__Assigned task__: Reproduce the listing that follows, unchanged and complete.

═══ Data section ═══

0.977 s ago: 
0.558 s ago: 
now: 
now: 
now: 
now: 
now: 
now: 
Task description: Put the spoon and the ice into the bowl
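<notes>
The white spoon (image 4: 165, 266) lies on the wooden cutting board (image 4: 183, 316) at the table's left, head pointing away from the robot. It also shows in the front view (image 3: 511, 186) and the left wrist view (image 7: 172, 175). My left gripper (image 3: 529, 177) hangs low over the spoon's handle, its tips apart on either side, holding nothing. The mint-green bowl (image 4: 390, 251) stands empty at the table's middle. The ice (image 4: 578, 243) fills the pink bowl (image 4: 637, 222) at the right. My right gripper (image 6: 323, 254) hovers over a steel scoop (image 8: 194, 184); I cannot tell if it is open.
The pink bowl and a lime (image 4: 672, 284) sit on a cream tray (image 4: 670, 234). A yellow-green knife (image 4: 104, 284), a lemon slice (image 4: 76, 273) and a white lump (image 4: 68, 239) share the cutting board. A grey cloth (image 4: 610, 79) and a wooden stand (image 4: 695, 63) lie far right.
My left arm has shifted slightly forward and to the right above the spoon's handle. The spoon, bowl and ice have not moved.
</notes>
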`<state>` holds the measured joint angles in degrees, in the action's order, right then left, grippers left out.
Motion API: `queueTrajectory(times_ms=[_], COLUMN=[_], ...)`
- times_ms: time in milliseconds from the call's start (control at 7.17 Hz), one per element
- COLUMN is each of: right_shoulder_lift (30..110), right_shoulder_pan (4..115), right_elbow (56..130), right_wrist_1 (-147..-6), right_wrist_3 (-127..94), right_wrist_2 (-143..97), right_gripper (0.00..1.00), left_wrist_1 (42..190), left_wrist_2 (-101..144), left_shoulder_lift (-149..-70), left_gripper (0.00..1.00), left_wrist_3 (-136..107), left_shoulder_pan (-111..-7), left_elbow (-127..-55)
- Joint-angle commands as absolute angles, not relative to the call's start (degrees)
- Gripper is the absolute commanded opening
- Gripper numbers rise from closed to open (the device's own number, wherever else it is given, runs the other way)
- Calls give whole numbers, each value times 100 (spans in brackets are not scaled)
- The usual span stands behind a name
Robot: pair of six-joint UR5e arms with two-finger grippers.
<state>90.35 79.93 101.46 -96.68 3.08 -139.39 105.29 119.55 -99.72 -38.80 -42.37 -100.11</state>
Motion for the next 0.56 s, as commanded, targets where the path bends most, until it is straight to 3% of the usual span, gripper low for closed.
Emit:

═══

__Answer area__:
0.977 s ago: 
0.558 s ago: 
now: 
now: 
now: 
now: 
now: 
now: 
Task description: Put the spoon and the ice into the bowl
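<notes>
The white spoon (image 4: 165, 266) lies on the wooden cutting board (image 4: 183, 316) at the table's left, head pointing away from the robot. It also shows in the front view (image 3: 511, 186) and the left wrist view (image 7: 172, 175). My left gripper (image 3: 529, 177) hangs low over the spoon's handle, its tips apart on either side, holding nothing. The mint-green bowl (image 4: 390, 251) stands empty at the table's middle. The ice (image 4: 578, 243) fills the pink bowl (image 4: 637, 222) at the right. My right gripper (image 6: 323, 254) hovers over a steel scoop (image 8: 194, 184); I cannot tell if it is open.
The pink bowl and a lime (image 4: 672, 284) sit on a cream tray (image 4: 670, 234). A yellow-green knife (image 4: 104, 284), a lemon slice (image 4: 76, 273) and a white lump (image 4: 68, 239) share the cutting board. A grey cloth (image 4: 610, 79) and a wooden stand (image 4: 695, 63) lie far right.
My left arm has shifted slightly forward and to the right above the spoon's handle. The spoon, bowl and ice have not moved.
</notes>
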`<state>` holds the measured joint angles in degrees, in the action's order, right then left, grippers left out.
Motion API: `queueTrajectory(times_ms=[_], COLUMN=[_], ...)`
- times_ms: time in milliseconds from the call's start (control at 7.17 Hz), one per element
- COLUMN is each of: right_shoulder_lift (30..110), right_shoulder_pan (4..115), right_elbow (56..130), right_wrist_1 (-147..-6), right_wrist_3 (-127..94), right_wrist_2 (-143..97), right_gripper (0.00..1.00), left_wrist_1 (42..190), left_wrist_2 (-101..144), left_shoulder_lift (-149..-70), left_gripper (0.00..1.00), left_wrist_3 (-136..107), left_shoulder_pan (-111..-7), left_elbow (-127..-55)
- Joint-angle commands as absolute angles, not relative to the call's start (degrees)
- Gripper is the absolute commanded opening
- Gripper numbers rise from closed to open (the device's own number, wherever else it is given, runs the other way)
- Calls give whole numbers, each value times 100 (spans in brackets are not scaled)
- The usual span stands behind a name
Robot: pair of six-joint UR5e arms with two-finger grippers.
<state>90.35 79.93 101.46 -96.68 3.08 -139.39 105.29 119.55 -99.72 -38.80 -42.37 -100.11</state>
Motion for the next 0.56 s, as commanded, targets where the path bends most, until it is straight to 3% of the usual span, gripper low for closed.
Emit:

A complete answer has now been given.